Parmi les nouvelles offres que va décliner SNCF Geodis ces prochains mois : la création d’un réseau d’autoroutes ferroviaires pour reporter 500.000 trajets camions sur le rail. Cela permettrait d’économiser 450.000 tonnes de CO2 par an.


Les trains génèrent de moins en moins de revenuS


Par ailleurs, les premiers opérateurs ferroviaires de proximité (OFP) vont bientôt s'élancer. Vingt-deux projets en la matière ont été identifiés, visant à faire migrer le transport par la route vers le train.

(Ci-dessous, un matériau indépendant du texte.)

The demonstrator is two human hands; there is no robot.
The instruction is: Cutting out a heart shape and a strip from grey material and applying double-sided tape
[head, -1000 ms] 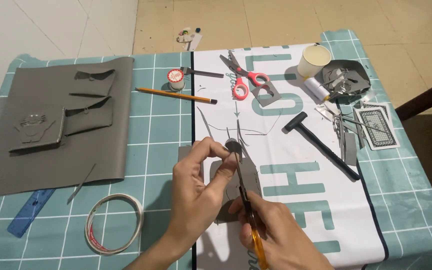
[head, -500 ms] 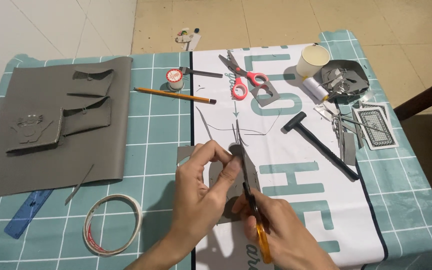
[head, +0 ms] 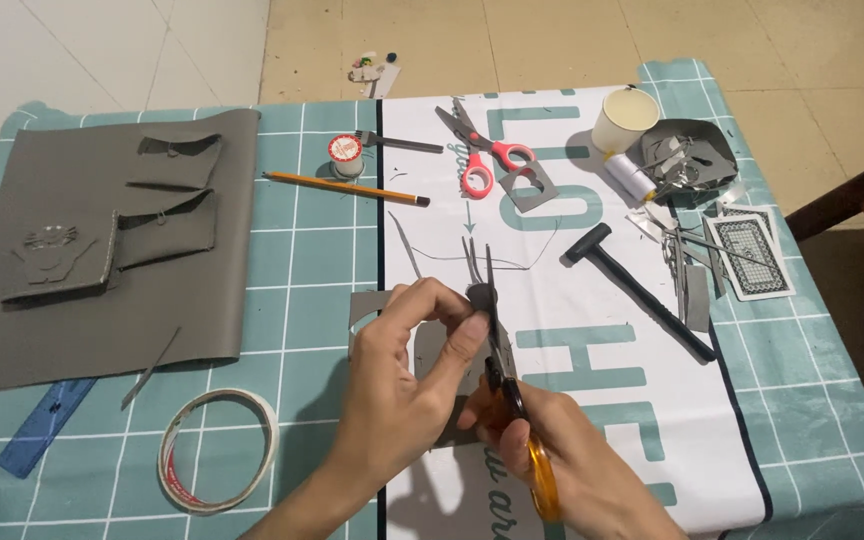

Malgré tout, le train des bons bilans peut en cacher un autre : celui d’une SNCF indéfinissable et tentaculaire qui, en réalité, fait la part toujours plus belle aux activités hors rail. Dans son édition du 9 septembre 2010, le quotidien Les Echos brossait un portrait de cette «nouvelle SNCF» : «La circulation des trains stricto sensu devrait représenter moins de la moitié des revenus (45 % exactement) selon les dernières projections. Même évolution pour la marge opérationnelle, désormais générée à 50 % par les autres activités (la route, la logistique, les infrastructures, etc.).»

Malgré tout, Pierre Blayau dit se battre pour «que SNCF Geodis fasse toujours plus de ferroviaire». Et de préciser : «Des clients tels que Carrefour et Leclerc nous demandent de leur proposer davantage de solutions basées sur le chemin de fer car cela contribue à leur image de marque auprès des consommateurs.»